Juxtaposition is a wonderful thing and, sometimes, hints at something interesting. Here’s a set of fruitful contrasts. First is the story about the beleaguered U.I. president, Michael J. Hogan, confessing to what he calls a “communication shortfall” (“U. of Illinois President Acknowledges Communication Shortfall“). Among other things, these “shortfalls” may include asking his personal assistant, Lisa Troyer, to send faked anonymous emails “designed to sway a faculty governing body’s decisions on enrollment management.”

That’s seems a little beyond “communication problems.” Once the emails were discovered Troyer resigned and Hogan rewarded her for falling on her sword with a tenured faculty appointment. Meanwhile, over in the “Administration” section there’s a piece about proprietary school’s ongoing effort to buff up their image by changing their vocabulary (“By Any Other Name: For-Profit Colleges Watch Their Language“). Project Rose, as its called, is essentially a shift from corporate terms to traditional university terminology. It’s professional truthiness.

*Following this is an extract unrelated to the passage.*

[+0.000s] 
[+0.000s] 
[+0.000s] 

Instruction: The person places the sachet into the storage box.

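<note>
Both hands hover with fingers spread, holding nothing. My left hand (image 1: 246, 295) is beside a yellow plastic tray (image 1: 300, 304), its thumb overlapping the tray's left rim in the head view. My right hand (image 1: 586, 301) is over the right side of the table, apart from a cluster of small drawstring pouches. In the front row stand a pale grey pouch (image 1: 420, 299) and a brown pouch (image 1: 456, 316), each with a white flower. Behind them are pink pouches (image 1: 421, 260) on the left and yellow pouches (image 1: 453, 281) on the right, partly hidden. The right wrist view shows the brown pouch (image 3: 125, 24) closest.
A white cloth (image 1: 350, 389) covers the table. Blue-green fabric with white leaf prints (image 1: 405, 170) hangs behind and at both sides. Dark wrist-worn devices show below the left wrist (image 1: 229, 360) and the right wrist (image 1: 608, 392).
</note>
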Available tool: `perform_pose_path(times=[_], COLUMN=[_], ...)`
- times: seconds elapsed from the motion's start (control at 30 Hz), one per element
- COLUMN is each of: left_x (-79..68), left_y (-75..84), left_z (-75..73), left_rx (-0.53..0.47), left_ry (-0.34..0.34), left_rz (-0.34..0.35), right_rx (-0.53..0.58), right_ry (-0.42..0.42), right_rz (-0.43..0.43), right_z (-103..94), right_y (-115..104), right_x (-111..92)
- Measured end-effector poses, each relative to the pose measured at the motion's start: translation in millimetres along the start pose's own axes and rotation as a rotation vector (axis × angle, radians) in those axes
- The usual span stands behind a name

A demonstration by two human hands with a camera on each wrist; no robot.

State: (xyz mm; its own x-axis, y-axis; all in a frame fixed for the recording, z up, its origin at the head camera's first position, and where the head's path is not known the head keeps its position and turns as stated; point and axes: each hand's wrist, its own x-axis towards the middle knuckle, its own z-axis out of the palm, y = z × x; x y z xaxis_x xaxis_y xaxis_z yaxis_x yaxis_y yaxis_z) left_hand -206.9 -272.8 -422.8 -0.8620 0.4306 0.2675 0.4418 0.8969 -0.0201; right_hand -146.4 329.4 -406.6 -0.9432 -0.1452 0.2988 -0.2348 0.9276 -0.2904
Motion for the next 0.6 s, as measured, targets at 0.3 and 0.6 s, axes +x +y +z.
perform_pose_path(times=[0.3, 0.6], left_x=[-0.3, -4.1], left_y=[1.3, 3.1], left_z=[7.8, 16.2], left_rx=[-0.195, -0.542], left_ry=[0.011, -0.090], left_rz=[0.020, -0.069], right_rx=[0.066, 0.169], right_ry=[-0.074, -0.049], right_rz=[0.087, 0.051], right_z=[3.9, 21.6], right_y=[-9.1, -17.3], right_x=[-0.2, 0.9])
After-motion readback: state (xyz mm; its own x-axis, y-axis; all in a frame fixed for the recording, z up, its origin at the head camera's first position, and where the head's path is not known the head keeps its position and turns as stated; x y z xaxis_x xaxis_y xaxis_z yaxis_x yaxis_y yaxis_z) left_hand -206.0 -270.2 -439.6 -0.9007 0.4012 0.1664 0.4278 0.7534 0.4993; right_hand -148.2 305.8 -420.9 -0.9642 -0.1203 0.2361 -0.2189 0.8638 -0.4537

One helpful comment in the Hogan story points to a study called, “Narcissistic Leaders and Group Performance,” which suggests a link between an “arrogant and overly dominant” leader who’s perceived strengths actually result in communication problems.  Maybe. I’m thinking this is one of those “moral hazard” problems.  Hogan and his ilk know that there is no price on failure, beyond a temporary embarrassment. We’ll see how much he’s paid if he has to resign and who hires him next.

Class Wars

If people spend other people’s money on other people, they are not careful about the amount of money they spend, nor are they careful about what they spend it on. That is government.

“Evidence of Absence,” Donald Rumsfeld, Harpers, May 2011

I am always behind on my reading– unemployment, if nothing else, may fix that– and this morning I found this example of one of what Rumsfeld calls his  intellectual “snowflakes.” As Rumsfeld writes elsewhere in the same piece, “Before the thugs, go the liars.” Even if we disagree about how the money is spent, an ethical democratic government spends, by definition, our money on ourselves. The thuggery that follows this Rumsfeldian lie continues.

It always begins with de-funding: the more you cut back financial support for government services, the worst things work, and the worst things work the more you can claim that government doesn’t work well. The logical end of this process is dismantling, which is what is apparently being attempted at the University of Northern Iowa (“Cuts Ahead“).  This would represent a new, more profound stage in the class war facilitated by our ongoing economic problems.

It’s one thing to wonder how far the cuts will go, or to see how financial shortfalls are used to line the pockets of administrators and to undermine faculty and staff salaries.  That seems to be standard operating procedure. It’s another thing altogether to think that the ongoing fight against university labor and labor rights might go so far as to begin shutting down whole chunks of public universities.  Yet that is exactly what seems to be on the horizon.